— Exercise description —
For every line below, output the text exactly and leave out images.

________________________________________

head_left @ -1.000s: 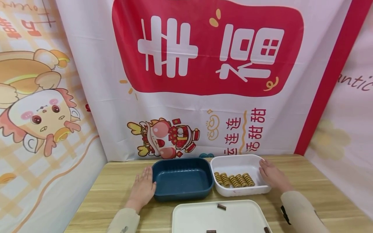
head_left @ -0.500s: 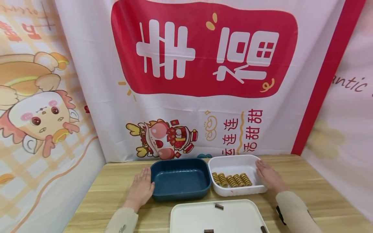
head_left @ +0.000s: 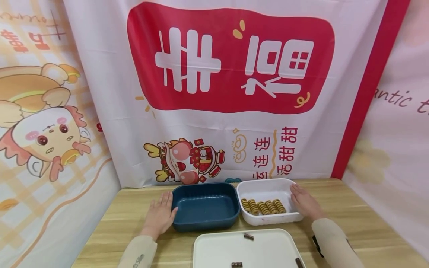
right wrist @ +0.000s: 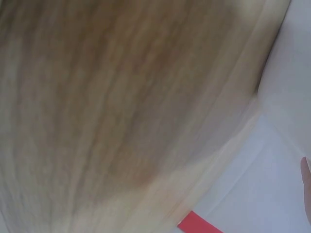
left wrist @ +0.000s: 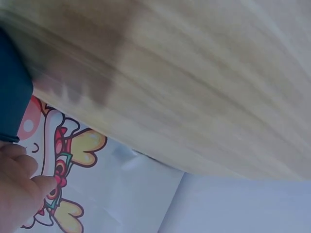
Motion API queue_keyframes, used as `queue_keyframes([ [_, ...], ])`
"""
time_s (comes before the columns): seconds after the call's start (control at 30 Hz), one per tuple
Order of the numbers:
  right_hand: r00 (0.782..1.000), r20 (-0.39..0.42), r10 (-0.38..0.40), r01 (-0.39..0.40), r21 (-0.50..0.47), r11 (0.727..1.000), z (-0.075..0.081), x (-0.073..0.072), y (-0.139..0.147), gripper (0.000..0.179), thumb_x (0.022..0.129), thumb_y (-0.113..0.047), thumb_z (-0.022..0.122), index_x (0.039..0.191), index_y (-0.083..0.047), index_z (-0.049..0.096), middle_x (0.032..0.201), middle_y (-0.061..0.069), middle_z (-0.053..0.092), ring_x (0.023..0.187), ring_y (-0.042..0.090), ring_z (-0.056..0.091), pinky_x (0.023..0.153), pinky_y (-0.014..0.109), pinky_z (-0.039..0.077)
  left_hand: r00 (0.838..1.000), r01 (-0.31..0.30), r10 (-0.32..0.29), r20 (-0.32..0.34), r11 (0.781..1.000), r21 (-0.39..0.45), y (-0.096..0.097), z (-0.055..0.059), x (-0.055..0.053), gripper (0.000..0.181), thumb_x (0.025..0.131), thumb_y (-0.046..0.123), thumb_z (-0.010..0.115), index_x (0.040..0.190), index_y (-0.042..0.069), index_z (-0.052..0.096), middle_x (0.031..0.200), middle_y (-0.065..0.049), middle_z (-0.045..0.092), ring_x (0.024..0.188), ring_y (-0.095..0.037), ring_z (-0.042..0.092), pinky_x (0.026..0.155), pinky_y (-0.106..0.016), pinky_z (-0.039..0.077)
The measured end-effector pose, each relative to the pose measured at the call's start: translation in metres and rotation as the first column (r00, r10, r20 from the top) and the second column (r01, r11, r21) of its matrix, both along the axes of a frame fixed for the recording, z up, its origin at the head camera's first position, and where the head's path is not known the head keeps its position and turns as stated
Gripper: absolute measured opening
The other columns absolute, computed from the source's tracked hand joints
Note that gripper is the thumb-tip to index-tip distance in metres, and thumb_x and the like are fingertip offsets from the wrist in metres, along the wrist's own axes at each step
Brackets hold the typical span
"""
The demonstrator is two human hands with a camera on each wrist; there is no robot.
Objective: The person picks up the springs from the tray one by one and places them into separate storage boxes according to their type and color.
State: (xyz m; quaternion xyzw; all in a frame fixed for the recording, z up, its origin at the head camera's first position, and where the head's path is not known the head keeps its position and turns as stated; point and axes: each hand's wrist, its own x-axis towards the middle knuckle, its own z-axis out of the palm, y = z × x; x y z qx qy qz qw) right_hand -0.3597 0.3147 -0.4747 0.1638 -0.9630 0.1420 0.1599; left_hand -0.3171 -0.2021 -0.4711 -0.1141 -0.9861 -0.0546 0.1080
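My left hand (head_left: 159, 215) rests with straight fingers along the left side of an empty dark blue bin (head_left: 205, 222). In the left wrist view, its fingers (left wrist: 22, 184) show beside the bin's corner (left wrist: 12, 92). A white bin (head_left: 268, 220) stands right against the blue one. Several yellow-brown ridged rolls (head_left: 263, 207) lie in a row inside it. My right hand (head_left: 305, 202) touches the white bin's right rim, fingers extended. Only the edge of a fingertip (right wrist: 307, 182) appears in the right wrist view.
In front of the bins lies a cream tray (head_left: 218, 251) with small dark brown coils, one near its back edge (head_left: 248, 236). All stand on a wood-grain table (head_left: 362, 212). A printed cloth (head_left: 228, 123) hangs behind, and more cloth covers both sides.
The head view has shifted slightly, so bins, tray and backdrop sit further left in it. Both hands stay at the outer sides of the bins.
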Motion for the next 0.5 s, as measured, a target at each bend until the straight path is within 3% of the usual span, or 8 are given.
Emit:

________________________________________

— Result below —
head_left @ -1.000s: 
head_left @ -0.500s: 
head_left @ +0.000s: 
right wrist @ +0.000s: 
left wrist @ +0.000s: 
Motion API queue_keyframes, used as `queue_keyframes([ [_, ...], ])`
"""
time_s (comes before the columns): seconds after the call's start (control at 30 Hz), one per tuple
Order of the numbers:
  right_hand: r00 (0.782..1.000), r20 (-0.39..0.42), r10 (-0.38..0.40), r01 (-0.39..0.40), r21 (-0.50..0.47), r11 (0.727..1.000), z (-0.075..0.081), x (-0.073..0.072), y (-0.139..0.147), gripper (0.000..0.179), thumb_x (0.022..0.129), thumb_y (-0.113..0.047), thumb_z (-0.022..0.122), index_x (0.039..0.191), index_y (-0.083..0.047), index_z (-0.049..0.096), middle_x (0.032..0.201), middle_y (-0.061..0.069), middle_z (-0.053..0.092), ring_x (0.023..0.187), ring_y (-0.042..0.090), ring_z (-0.056..0.091), pinky_x (0.023..0.153), pinky_y (-0.014..0.109), pinky_z (-0.039..0.077)
  left_hand: r00 (0.838..1.000), r01 (-0.31..0.30), r10 (-0.32..0.29), r20 (-0.32..0.34), r11 (0.781..1.000), r21 (-0.39..0.45), y (-0.096..0.097), z (-0.055..0.059), x (-0.055..0.053), gripper (0.000..0.181), thumb_x (0.025..0.131), thumb_y (-0.046..0.123), thumb_z (-0.010..0.115), index_x (0.040..0.190), index_y (-0.042..0.069), index_z (-0.052..0.096), middle_x (0.031..0.200), middle_y (-0.065..0.049), middle_z (-0.045..0.092), ring_x (0.024..0.188), ring_y (-0.095..0.037), ring_z (-0.042..0.092), pinky_x (0.026..0.155), pinky_y (-0.106..0.016), pinky_z (-0.039..0.077)
The measured end-effector pose, each relative to the pose measured at the call's start: translation in metres and rotation as the first column (r00, r10, r20 from the top) and the second column (r01, r11, r21) of its matrix, both along the axes of a frame fixed for the recording, z up, its origin at the head camera's first position, and where the head's path is not known the head keeps its position and turns as stated
Gripper: absolute measured opening
The other columns absolute, computed from the source's tracked hand joints
Note that gripper is the thumb-tip to index-tip distance in metres, and thumb_x and the like are fingertip offsets from the wrist in metres, along the wrist's own axes at each step
Brackets hold the typical span
"""
The demonstrator is two human hands with a camera on each wrist; there is no robot.
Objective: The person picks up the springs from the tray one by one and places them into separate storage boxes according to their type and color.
State: (xyz m; quaternion xyzw; all in a frame fixed for the recording, z up, its origin at the head camera's first position, and where the head's path is not known the head keeps its position and turns as stated; point and axes: each hand's wrist, its own x-axis towards the middle knuckle, its own z-axis out of the palm, y = z × x; x y z qx qy qz qw) right_hand -0.3597 0.3147 -0.4747 0.1638 -0.9630 0.1420 0.1599; left_hand -0.3171 -0.2021 -0.4711 -0.1141 -0.9861 -0.0546 0.1080
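My left hand (head_left: 159, 215) rests with straight fingers along the left side of an empty dark blue bin (head_left: 205, 222). In the left wrist view, its fingers (left wrist: 22, 184) show beside the bin's corner (left wrist: 12, 92). A white bin (head_left: 268, 220) stands right against the blue one. Several yellow-brown ridged rolls (head_left: 263, 207) lie in a row inside it. My right hand (head_left: 305, 202) touches the white bin's right rim, fingers extended. Only the edge of a fingertip (right wrist: 307, 182) appears in the right wrist view.
In front of the bins lies a cream tray (head_left: 218, 251) with small dark brown coils, one near its back edge (head_left: 248, 236). All stand on a wood-grain table (head_left: 362, 212). A printed cloth (head_left: 228, 123) hangs behind, and more cloth covers both sides.
The head view has shifted slightly, so bins, tray and backdrop sit further left in it. Both hands stay at the outer sides of the bins.
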Motion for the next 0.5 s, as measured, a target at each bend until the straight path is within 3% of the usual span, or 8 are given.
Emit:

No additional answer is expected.